Directions:
Only the pictures should be left out; repeat the rest of the data exactly.

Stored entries
►
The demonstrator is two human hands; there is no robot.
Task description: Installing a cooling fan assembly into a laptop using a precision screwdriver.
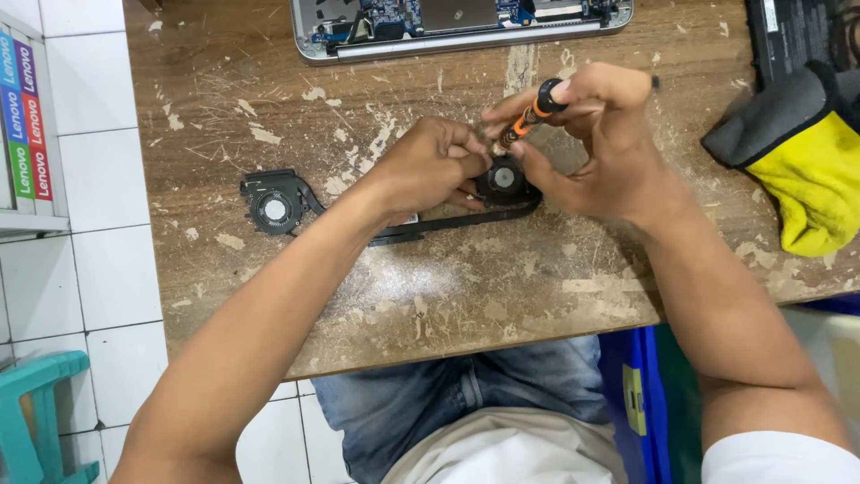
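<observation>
My right hand [600,148] grips an orange-and-black screwdriver [528,116] over a black fan assembly [394,211]; my left hand [430,166] pinches its right fan, on the worn wooden table [448,287].

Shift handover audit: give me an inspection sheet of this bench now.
Surface: wooden bench, worn, pale flaking patches.
Job's things: black twin-fan module; left fan lies free, right fan under the hands; orange-and-black screwdriver tip down by the right fan.
Clutter: yellow-grey cloth; opened laptop at the far edge.
Grippers: left hand steadies the module; right hand holds the screwdriver.
Cables: nothing seen.
Surroundings: white tiled floor, teal stool, blue bin.
</observation>
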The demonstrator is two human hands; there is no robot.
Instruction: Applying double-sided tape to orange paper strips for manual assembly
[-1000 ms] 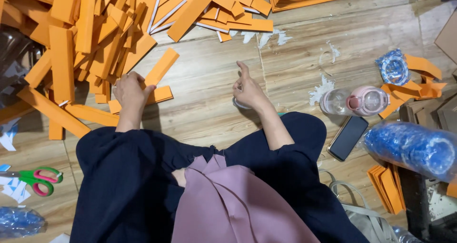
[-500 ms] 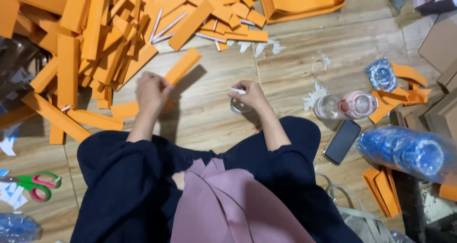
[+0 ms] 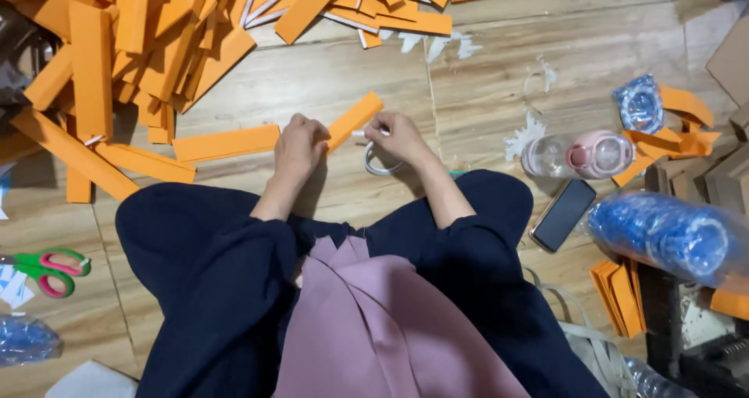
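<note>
Together, both hands' fingers pinch shut: left hand (image 3: 300,144) on orange strip (image 3: 355,119), right hand (image 3: 398,135) on white tape (image 3: 360,133).

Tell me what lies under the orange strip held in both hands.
Under the flat orange card strip shows bare wooden floor. A white tape ring lies beneath the right hand; the left hand covers the strip's near end.

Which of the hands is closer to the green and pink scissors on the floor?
Left. The left hand is on the scissors' side of the body, though well apart from them; the right hand is farther off, over the roll of tape.
</note>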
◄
Expected answer:
The demonstrator is two human hands; there is no robot.
Task description: Installing a cooling fan assembly into a laptop using a precision screwdriver.
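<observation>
My right hand [600,148] grips an orange-and-black screwdriver [528,116] over a black fan assembly [394,211]; my left hand [430,166] pinches its right fan, on the worn wooden table [448,287].

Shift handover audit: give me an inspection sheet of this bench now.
Surface: wooden bench, worn, pale flaking patches.
Job's things: black twin-fan module; left fan lies free, right fan under the hands; orange-and-black screwdriver tip down by the right fan.
Clutter: yellow-grey cloth; opened laptop at the far edge.
Grippers: left hand steadies the module; right hand holds the screwdriver.
Cables: nothing seen.
Surroundings: white tiled floor, teal stool, blue bin.
</observation>
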The demonstrator is two human hands; there is no robot.
Instruction: Applying double-sided tape to orange paper strips for manual assembly
[-1000 ms] 
[-500 ms] 
[+0 ms] 
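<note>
Together, both hands' fingers pinch shut: left hand (image 3: 300,144) on orange strip (image 3: 355,119), right hand (image 3: 398,135) on white tape (image 3: 360,133).

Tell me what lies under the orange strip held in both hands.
Under the flat orange card strip shows bare wooden floor. A white tape ring lies beneath the right hand; the left hand covers the strip's near end.

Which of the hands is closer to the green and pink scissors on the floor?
Left. The left hand is on the scissors' side of the body, though well apart from them; the right hand is farther off, over the roll of tape.
</note>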

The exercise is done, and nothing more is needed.